Getting into the pilot seat

Pilots are a critical element in advanced analytics journeys. For those not familiar with this jargon, a pilot essentially is testing a analytics application use case, in a scaled down, siloed environment. And as organizations evolve in their analytics journey, they will go through several of these pilots. In fact, I believe that for an organization to build true intelligent enterprise capabilities by end of this decade, they will have to run hundreds of pilots. Remember, experimentation is critical to innovation. Now there are two aspects of a pilot, when you think about it from a supply chain and operations perspective. One aspect is to test the algorithm, outside of it IDE, with real world data and the second aspect is to leverage the recommendations to make changes to business processes. This article focuses on the first one. And we will call it algorithm pilot from this point onward.

If you have spearheaded projects pertaining to running these algorithm pilots, and helped design pilot environments and architectures, you know that it is a messy process. An algorithm gets built, trained, tested and validated is a siloed environment and most of the data that is used is fed as piecemeal data files. Sometimes quick and dirty data lakes are created to support the development. But the real challenge comes into play when you test the algorithm “outside the lab”. You want to see how it would behave when it is fed the data pipelines that it will interface with and consume in the real world. THAT…is the true definition of an algorithm pilot.
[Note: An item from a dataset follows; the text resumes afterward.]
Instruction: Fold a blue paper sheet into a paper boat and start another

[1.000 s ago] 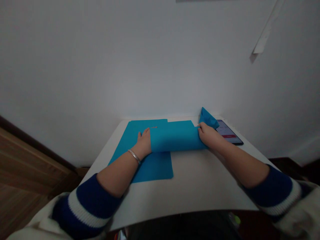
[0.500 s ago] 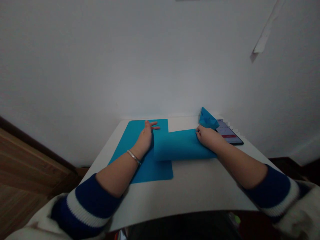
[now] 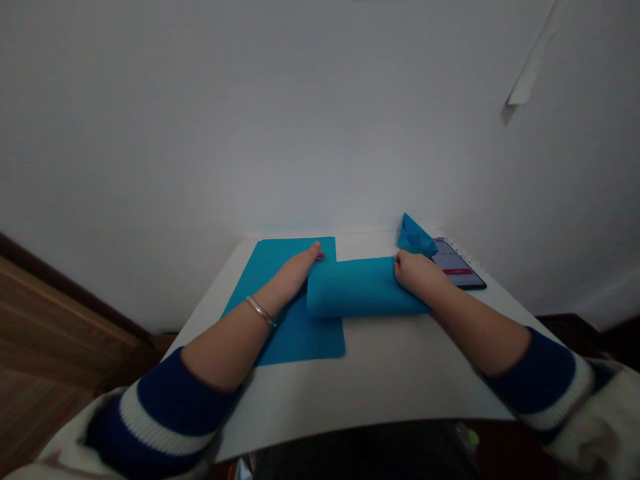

I see many professionals confusing the first stage, of developing and algorithm and testing and validating it as successful algorithm pilot. It is not ! The algorithm pilot is essentially putting your algorithm out in the field.

But the view from the Pilot’s seat is not always beautiful

And to take the algorithm outside the lab and “simulate” a test environment among organizational systems is a process that is not easy. IT resources are requested in advance, approvals, what not. And if you have done this before, you know that several chinks start showing up in the model as soon as it gets out of the lab and starts “tasting” real work data. Many tweaks are made, and essentially, a significant portion of the model development process happens again !

And hence, organization should create a standardized test environment these days, in the cloud- a cloud based environment created within an organizations infrastructure in the cloud, dedicated exclusively for running pilots.

A standardized, plug and play environment dedicated to pilot algorithm development

The concept is not radical in terms of infrastructure or technology involved. The only pre-requisite is that you leverage Infrastructure as a Service (IaaS) and Platform as a service (PaaS) and majority of large organizations have the key components of what is required already in the cloud. And this is where the beauty of a cloud infrastructure comes into play.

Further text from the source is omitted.